Adrien Owen and colleagues have shown that patients in a vegetative state who otherwise have no way of communicating with the outside world, can nevertheless participate in simple psychological experiments while undergoing fMRI scanning. To answer "yes", the patient imagines that he or she is playing tennis, and a particular network of brain areas lights up. Thus, the patient communicates his or her intentions by "thinking" in a certain way. Is this a behavior? I don't see why not. It just so happens that this behavior is witnessed by an expensive MRI scanner, rather than a cheap "button box". The point being that the distinction between brain and behavior isn't so cut-and-dried.

Lets return to the original question. Can functional neuroimaging data constrain psychological theory? Well, it remains the case that if a theory doesn't make a prediction about a particular outcome measure, then it's hard to see how that measure is going to be of much help testing your theory.
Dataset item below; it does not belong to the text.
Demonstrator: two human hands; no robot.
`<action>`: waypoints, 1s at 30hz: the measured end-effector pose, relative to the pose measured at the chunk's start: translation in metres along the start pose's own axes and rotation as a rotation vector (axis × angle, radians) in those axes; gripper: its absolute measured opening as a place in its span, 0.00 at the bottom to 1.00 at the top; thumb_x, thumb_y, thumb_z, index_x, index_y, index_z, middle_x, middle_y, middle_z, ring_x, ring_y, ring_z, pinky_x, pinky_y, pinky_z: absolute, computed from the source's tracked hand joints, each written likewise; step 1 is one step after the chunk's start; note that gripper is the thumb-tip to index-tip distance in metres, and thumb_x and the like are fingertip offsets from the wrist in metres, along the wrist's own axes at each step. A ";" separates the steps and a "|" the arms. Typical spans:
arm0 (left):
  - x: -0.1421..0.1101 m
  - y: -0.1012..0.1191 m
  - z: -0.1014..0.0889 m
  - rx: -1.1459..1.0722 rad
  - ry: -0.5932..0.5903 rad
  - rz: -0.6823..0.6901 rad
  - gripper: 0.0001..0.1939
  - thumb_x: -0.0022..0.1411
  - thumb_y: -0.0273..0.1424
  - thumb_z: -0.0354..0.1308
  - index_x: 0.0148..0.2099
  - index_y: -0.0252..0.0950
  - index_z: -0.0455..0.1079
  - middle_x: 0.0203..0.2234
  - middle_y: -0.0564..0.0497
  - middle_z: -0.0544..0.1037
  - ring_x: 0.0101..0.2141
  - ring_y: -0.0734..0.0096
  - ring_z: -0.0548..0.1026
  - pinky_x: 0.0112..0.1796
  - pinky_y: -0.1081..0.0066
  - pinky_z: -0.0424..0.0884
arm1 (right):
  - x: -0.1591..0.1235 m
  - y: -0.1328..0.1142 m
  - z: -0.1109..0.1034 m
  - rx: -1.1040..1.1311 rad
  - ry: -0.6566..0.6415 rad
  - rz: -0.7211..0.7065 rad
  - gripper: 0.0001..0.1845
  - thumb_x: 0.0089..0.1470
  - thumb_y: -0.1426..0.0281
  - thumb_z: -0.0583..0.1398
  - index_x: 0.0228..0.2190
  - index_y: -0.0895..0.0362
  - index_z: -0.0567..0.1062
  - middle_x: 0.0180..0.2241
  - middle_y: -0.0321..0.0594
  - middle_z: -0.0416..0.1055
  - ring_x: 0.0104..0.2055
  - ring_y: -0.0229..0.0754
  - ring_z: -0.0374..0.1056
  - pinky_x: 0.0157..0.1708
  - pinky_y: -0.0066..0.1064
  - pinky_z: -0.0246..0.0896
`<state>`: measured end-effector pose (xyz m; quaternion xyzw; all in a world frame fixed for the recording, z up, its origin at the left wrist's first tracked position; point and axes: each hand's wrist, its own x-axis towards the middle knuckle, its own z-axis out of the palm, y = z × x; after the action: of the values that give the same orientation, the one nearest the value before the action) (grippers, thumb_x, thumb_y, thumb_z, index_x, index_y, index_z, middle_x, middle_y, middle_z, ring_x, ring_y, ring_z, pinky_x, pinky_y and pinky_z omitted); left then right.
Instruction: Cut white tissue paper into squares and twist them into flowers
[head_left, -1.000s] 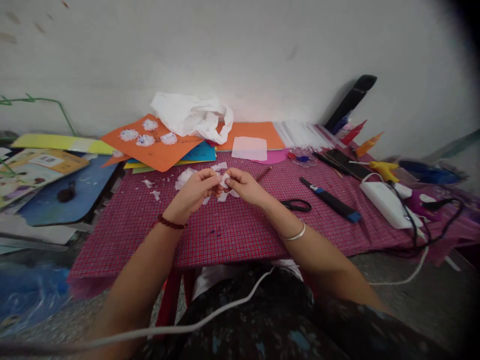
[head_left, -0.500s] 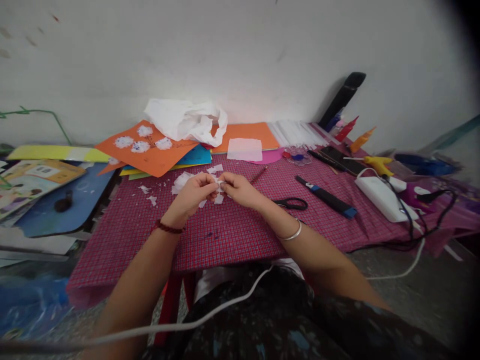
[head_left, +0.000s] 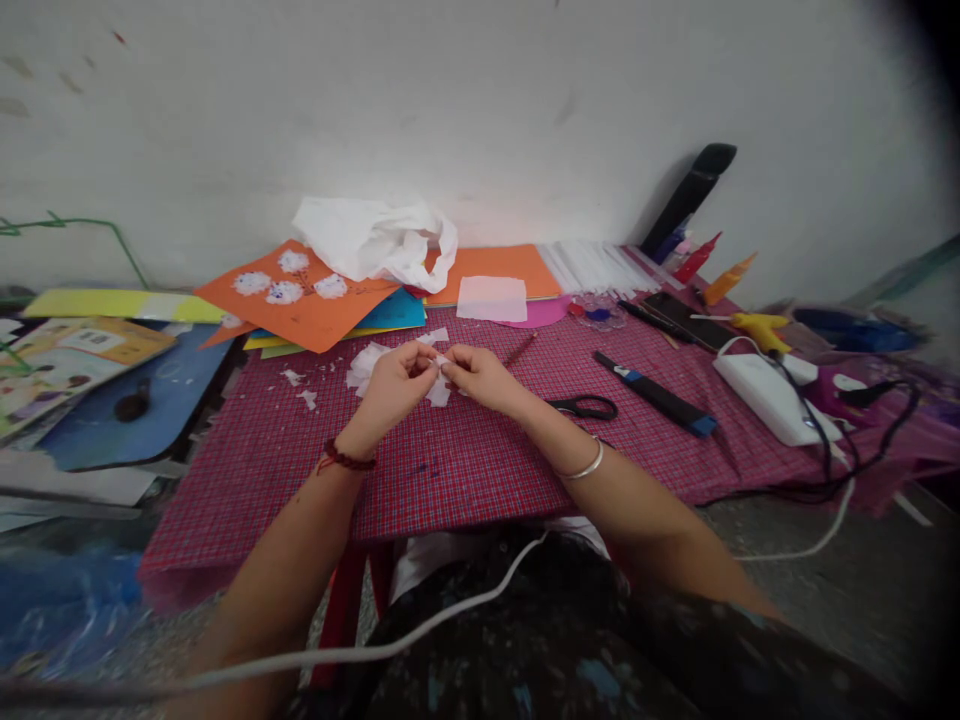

But if you accept my argument that RT, the workhorse dependent variable of experimental psychology for the last 50 years, is itself a brain measure, then we see that the whole argument is something of a mirage, a false dichotomy, a hot-iron herring. On the bright side, does this mean we can finally merge cognitive neuroscience and cognitive psychology? Can we have a new field, a new annual meeting? I propose Cognitive Neuropsychognomics. Organizers, founders, wherever you are, I have only one request: hold the annual meeting mid-February in Kauai or somewhere else suitably tropical.